Yes, it would. Consider the schema you get if the third parent you select for the tuple is 'goat turkey fox elephant'. What are the set of offspring now? And what values of the objective function would be found in that set? The variance of the objective function over the offspring set is a measure of the quality of the schema represented in the parents. The larger the offspring set, the more likely a higher variance (and vice versa).

Quote:
 When, earlier, I said that the optimal number of parents might be related to dimensions in solution space I was considering the following:a = f( x, y, z);wher x, y and z are a number between -1 and 1.I want x, y, and z so that a = some number.member 1 has the X part solved (magically), member 2 has the y part solved, and member 3 has the z part solved. Allowing 3 parents I could actually get the correct solution right away.

That's simply not true, since you can make no assumptions about whether the correct (solved) part of each parent chromosome will end up in the offspring. Furthermore, you're assuming that you are performing multi-site crossover, which is not a canonical operator.

Quote:
 I take it you mean 'no, unless.......'.

No, that's not what I'm saying. What I said was that crossover will find the optimal solution represented by the initial population. To borrow from your example earlier... if your initial population didnt contain the allele 'hound' for the dog gene, but this was the value of the allele in the global maxima, then obviously crossover cannot find that global maxima. However, it will allow you to find the string of highest fitness that IS contained within the set defined by the combinations of alleles in the initial population. Make sense?

Quote:
 The same can be said of using mutation AND cross-over. I'll take your answer as 'regretfully yes'.

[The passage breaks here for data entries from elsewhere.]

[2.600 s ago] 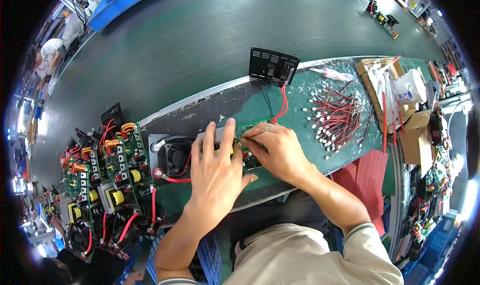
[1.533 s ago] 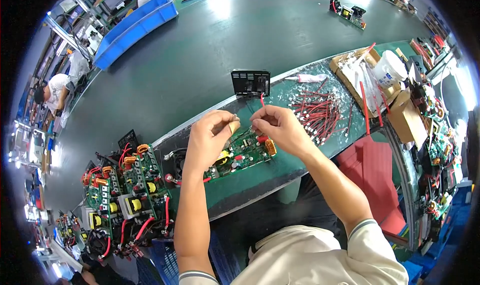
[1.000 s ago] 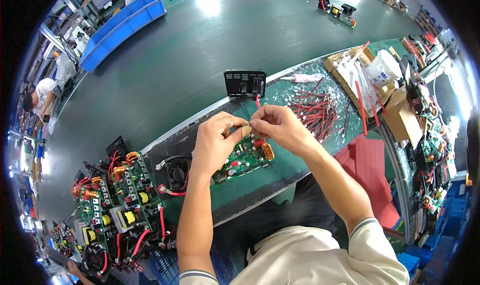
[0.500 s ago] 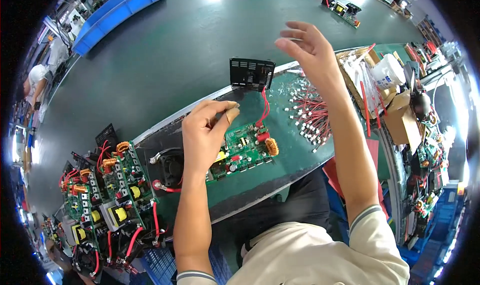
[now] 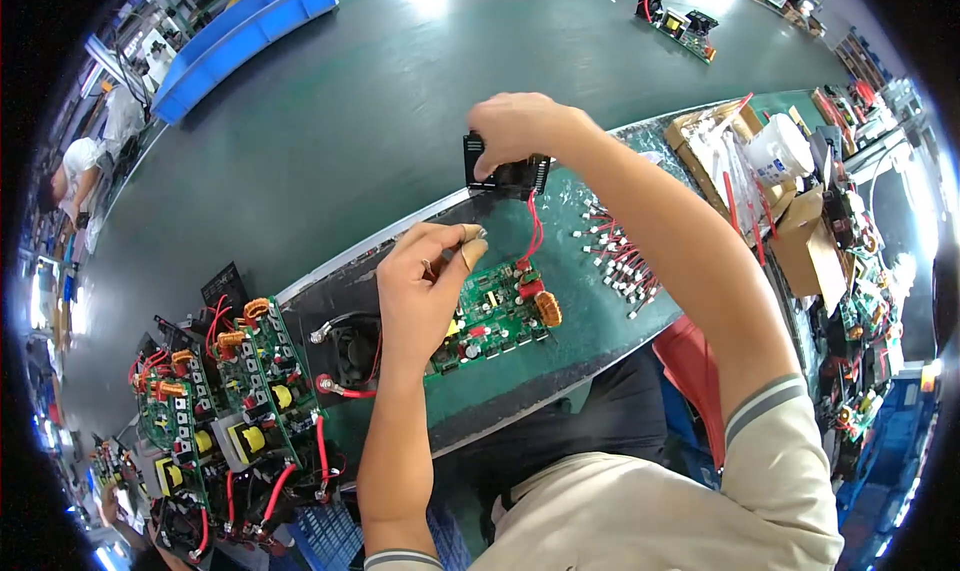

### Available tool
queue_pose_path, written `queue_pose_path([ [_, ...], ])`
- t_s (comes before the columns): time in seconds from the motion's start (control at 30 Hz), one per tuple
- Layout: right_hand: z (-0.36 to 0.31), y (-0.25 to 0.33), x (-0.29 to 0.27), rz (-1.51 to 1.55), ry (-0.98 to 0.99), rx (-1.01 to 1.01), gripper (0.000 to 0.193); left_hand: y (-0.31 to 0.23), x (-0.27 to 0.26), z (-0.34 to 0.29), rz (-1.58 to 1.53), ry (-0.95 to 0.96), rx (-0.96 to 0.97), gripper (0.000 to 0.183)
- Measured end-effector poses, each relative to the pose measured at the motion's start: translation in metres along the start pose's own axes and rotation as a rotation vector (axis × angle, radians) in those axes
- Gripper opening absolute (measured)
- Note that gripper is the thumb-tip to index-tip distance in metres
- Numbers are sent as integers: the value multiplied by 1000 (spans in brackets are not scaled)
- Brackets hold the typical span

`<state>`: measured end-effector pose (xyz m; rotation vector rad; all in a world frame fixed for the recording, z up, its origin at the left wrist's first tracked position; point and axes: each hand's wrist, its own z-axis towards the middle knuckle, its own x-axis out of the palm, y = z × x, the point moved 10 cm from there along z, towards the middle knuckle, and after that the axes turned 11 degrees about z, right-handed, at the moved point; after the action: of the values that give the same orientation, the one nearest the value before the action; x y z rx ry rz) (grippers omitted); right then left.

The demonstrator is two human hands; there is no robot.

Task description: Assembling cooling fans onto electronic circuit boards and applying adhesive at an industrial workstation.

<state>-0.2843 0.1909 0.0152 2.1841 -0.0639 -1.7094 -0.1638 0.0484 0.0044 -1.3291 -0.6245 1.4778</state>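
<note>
My right hand reaches over the top of a black slotted panel, thumb on its near face and the fingers hidden behind it. The panel stands upright at the bench's far edge. Red wires run from it down to a green circuit board with a copper coil. Above the board's left part, my left hand is closed in a pinch, with coverings on thumb and fingertip. Something small and pale shows at its tips, too small to name. The hand hides part of the board.
Several boards with coils and red cables stand at the left. A small fan lies beside my left wrist. White-ended red leads are heaped to the right. Beyond them are a cardboard box and a white tub. A blue bin sits far left.
My right hand has swung left and down from open air onto the black panel, fingers closing over it. The left hand keeps its pinch, shifted slightly in view.
</note>
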Motion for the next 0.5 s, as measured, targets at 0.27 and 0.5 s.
queue_pose_path([
  [0.27, -118, -15, -42, 431, -634, -53, 26, -7, -8, -7, 57, -38, 64, 16],
  [0.5, -218, -102, 65, 1186, -919, 254, 29, -8, 6, -2, -17, -24, 123, 15],
])
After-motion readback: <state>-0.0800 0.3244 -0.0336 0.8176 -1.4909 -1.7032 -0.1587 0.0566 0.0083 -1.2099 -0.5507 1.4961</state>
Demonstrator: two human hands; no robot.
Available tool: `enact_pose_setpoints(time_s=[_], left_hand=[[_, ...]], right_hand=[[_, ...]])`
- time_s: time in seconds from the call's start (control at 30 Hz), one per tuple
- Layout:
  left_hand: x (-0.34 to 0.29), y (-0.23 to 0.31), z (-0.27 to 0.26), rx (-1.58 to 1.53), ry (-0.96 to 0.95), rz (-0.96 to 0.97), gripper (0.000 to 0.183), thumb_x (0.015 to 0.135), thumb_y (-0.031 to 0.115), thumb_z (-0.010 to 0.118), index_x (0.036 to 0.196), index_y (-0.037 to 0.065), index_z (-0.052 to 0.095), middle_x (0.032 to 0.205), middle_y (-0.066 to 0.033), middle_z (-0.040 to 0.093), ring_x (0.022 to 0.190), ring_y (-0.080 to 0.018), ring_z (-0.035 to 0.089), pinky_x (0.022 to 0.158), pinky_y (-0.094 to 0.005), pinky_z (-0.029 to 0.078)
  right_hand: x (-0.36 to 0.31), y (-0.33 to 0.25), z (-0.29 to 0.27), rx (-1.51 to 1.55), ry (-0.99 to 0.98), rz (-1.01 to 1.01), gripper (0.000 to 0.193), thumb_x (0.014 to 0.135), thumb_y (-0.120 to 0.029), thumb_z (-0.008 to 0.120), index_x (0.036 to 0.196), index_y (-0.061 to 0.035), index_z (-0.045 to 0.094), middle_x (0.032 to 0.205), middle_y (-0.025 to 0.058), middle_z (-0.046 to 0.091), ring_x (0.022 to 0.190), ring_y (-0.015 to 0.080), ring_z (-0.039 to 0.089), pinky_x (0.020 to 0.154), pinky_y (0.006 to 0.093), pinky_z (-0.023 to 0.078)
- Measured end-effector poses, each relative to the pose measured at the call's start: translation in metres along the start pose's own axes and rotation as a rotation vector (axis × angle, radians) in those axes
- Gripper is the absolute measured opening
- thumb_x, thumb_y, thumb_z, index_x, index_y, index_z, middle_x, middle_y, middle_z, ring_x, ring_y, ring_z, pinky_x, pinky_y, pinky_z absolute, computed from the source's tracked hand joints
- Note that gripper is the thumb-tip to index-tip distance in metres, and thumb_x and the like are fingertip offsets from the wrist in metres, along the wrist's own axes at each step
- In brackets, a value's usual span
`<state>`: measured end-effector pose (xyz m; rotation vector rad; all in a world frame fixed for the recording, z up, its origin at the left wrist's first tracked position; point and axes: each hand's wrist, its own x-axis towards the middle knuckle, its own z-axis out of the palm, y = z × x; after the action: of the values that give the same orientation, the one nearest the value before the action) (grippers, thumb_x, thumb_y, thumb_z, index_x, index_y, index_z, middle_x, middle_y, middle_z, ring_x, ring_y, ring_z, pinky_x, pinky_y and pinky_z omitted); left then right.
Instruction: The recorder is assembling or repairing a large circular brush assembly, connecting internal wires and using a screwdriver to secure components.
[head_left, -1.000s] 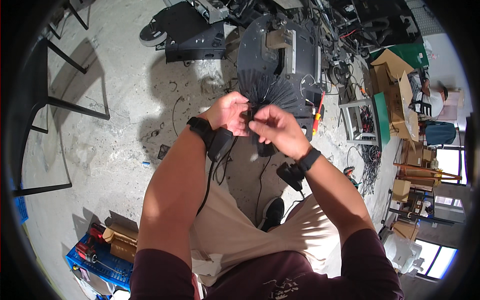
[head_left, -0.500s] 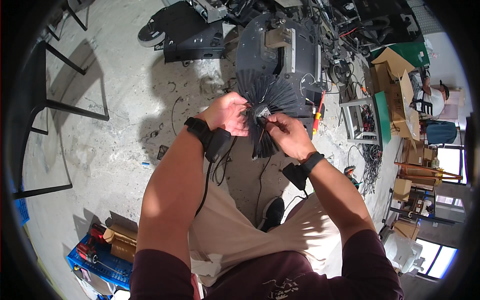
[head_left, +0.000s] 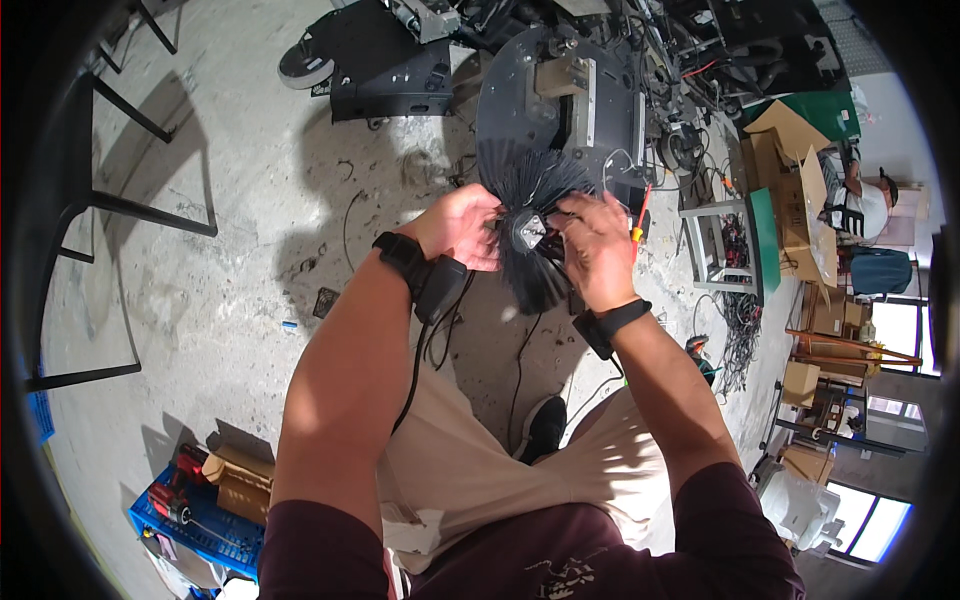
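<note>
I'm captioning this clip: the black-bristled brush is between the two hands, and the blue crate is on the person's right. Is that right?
Not quite: the head view shows the blue crate on the person's left. The black-bristled brush is between the left hand and the right hand.

Workshop, concrete floor (head_left: 240, 300), tangled cables (head_left: 738, 340), probably a drill (head_left: 174, 497)
</note>
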<state>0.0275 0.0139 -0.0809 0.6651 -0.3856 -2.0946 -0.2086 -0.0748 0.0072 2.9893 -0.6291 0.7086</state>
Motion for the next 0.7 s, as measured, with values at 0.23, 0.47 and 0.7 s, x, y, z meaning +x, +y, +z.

You're doing it again! No, thats NOT what I said. In the absence of selection pressure, neither method is anthing better than randomly generating guesses at the answer. With the above caveat regarding crossover, they both are unlikely to find the global maxima. If we permit selection pressure, then mutation is still just randomly generating solutions with no regard to the solutions already tried. Crossover however makes use of the fact that you've already done testing and work in previous generations.

Quote:
 I do care, because if we're talking about swaping components of solutions, and those componets deal with solutions located at different global maxima, then they will be incompatible. By 'will' I mean 'will likely'.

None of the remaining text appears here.